Show all lines of the listing that contain the word "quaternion".

──────────────────────────────

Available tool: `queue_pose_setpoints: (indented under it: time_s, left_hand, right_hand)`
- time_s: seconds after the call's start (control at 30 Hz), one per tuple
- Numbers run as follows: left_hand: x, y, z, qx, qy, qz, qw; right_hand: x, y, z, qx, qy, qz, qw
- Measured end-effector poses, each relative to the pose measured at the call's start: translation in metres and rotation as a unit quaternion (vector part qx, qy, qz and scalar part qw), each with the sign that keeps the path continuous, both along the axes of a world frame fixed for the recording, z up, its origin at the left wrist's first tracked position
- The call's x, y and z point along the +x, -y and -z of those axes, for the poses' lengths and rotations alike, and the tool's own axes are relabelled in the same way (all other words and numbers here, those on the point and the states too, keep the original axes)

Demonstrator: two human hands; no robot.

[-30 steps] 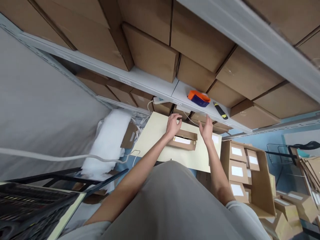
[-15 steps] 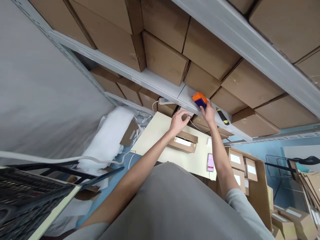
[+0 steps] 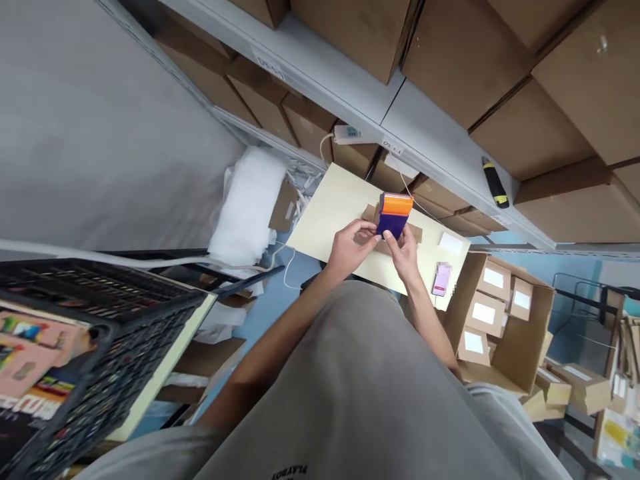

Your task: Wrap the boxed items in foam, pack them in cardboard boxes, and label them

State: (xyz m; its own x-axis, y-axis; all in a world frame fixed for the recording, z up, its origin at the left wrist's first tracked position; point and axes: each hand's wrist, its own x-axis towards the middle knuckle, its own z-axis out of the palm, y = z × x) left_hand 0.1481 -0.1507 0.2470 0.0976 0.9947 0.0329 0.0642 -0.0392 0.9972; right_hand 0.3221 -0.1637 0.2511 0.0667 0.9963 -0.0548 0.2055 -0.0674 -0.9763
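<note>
Orange-purple tool [image 3: 395,215] off shelf [image 3: 430,135] (between fingers [image 3: 391,243])

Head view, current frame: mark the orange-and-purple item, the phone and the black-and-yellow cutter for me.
Orange-and-purple item [image 3: 393,221]: head view, on its purple part, just below the orange.
Phone [image 3: 441,282]: head view, on its lit screen.
Black-and-yellow cutter [image 3: 495,183]: head view, on the black middle of its handle.

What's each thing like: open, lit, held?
Orange-and-purple tool: in right hand, left hand at its edge
Phone: lit, on table
Cutter: lying on shelf
Big carton: open, holding small boxes
Black crate: open-topped
Box behind tool: mostly hidden, can't tell
</note>
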Motion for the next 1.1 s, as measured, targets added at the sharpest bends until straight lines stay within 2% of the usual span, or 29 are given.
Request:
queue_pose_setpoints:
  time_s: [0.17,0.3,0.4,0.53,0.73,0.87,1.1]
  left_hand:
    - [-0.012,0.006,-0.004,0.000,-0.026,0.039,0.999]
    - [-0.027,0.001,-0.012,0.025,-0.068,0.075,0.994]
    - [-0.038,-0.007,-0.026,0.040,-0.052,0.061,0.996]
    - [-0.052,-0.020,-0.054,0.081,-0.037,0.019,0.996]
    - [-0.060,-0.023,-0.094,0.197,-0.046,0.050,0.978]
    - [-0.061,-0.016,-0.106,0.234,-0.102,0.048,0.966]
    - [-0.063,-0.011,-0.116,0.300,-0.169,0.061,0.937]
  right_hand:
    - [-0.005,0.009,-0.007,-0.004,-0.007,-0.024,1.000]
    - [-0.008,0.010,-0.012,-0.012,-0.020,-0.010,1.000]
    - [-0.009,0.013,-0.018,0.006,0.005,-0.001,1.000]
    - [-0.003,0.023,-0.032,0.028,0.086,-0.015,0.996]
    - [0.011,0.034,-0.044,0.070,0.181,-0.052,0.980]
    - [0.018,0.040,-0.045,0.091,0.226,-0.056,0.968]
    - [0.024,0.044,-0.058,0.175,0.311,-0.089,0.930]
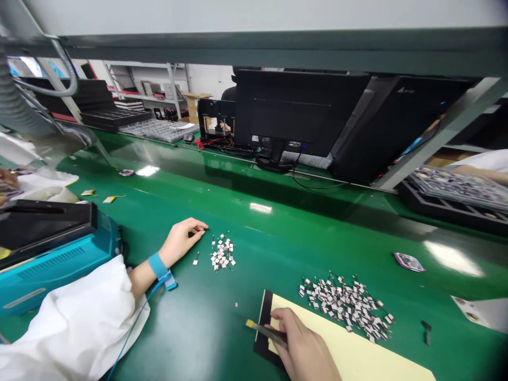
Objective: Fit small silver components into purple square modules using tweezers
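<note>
Well, left hand (pixel 178 241): it rests on the green tabletop (pixel 270 248), low on the left side. Its fingers curl loosely and seem to hold nothing, but they are small in this view, so I may be wrong.
Right hand (pixel 304 344): it is at the bottom middle. Its fingers close around a thin dark tool (pixel 265 332) with a yellow tip.
Small pile: a small pile of tiny white and dark bits (pixel 222 253) lies just beside the left fingertips. It is not touching them.
Big pile: a big pile of the same bits (pixel 345 306) lies to the right of the right hand, near its fingers.
Under the right hand: a pale yellow sheet (pixel 337 344) lies on a black mat (pixel 264 317).
Left wrist: a blue strap (pixel 157 266) goes around it, and a blue cord (pixel 135 323) runs down from it.
Left arm: a white sleeve (pixel 71 317) covers it.
Far left: a teal machine (pixel 51 270) sits on the tabletop.
Far side: two black monitors (pixel 301 111) stand with their backs to the camera.
Right edge: another person's arm (pixel 476 173) is near a tray of parts (pixel 456 188).
</note>
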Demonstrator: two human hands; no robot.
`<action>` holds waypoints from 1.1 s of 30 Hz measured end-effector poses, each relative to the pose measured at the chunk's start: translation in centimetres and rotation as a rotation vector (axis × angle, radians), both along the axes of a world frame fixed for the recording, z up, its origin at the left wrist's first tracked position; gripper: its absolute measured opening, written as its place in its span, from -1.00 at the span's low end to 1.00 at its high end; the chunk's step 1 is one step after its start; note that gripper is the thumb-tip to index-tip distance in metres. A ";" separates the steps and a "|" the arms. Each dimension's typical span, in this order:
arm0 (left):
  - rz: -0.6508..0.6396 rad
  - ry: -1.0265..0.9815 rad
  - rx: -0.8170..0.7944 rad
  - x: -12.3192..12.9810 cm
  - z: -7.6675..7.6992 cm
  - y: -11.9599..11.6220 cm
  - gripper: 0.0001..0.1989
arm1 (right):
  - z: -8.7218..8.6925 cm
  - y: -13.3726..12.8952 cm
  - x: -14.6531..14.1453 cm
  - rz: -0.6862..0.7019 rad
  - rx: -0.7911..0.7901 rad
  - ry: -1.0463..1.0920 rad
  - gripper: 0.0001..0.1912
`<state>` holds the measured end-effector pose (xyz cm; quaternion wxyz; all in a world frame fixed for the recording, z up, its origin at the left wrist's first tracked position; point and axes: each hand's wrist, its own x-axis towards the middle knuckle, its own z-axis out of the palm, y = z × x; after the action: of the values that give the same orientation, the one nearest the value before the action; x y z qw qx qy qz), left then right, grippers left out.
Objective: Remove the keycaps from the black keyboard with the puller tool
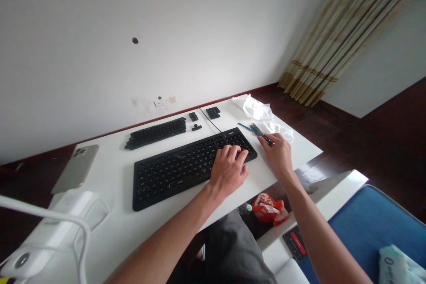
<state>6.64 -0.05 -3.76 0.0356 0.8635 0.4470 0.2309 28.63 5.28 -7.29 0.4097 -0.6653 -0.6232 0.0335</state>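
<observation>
The right hand [278, 154] pinches a dark, slim tool [262, 134] beside the keyboard [179, 168]; the left hand [229, 169] lies with fingers spread flat on its right end. Rows of removed keycaps [156, 132] lie behind it on the table [113, 177], yet most keys look seated, so I judge much work remains.

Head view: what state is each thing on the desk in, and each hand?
Keyboard: flat, left hand resting on its right end.
Loose keys: off, laid in rows behind the keyboard.
Small tool: on the desk, right hand touching it.
Phone: face down.
Plastic bag: crumpled, open.
</observation>
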 end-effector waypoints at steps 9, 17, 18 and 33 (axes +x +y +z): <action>0.198 -0.079 0.072 -14.3 1.3 1.8 -0.72 | -0.9 0.3 0.1 0.012 -0.065 -0.117 -0.43; 0.082 -0.114 -0.188 -21.8 0.9 3.2 -0.74 | -0.1 -0.2 -0.4 -0.003 0.103 -0.136 -0.46; 0.066 -0.111 -0.210 -21.8 0.8 3.3 -0.76 | 0.1 -0.3 -0.6 0.009 0.127 -0.138 -0.49; 0.061 -0.356 -0.099 -20.7 1.2 3.2 -0.90 | 6.0 0.5 -19.2 0.715 -0.236 0.301 -0.77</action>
<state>-14.01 3.14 -2.59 0.1495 0.7923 0.4702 0.3589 9.46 5.74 -1.32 0.3795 -0.4369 -0.7403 0.3421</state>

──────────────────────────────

Task solution:
- Measured end-effector poses, each relative to the pose measured at the call's start: translation in metres and rotation as a unit quaternion (vector part qx, qy, qz and scalar part qw), each with the sign that keeps the path continuous, both along the axes of a world frame fixed for the recording, z up, its origin at the left wrist's first tracked position
`<state>` holds the measured end-effector pose (xyz cm; quaternion wxyz; all in a world frame fixed for the recording, z up, its origin at the left wrist's first tracked position; point and axes: each hand's wrist, its own x-axis towards the middle knuckle, its own z-axis out of the palm, y = z × x; after the action: of the values that give the same orientation, the one nearest the value before the action; x y z qw qx qy qz), left then right, grippers left out.

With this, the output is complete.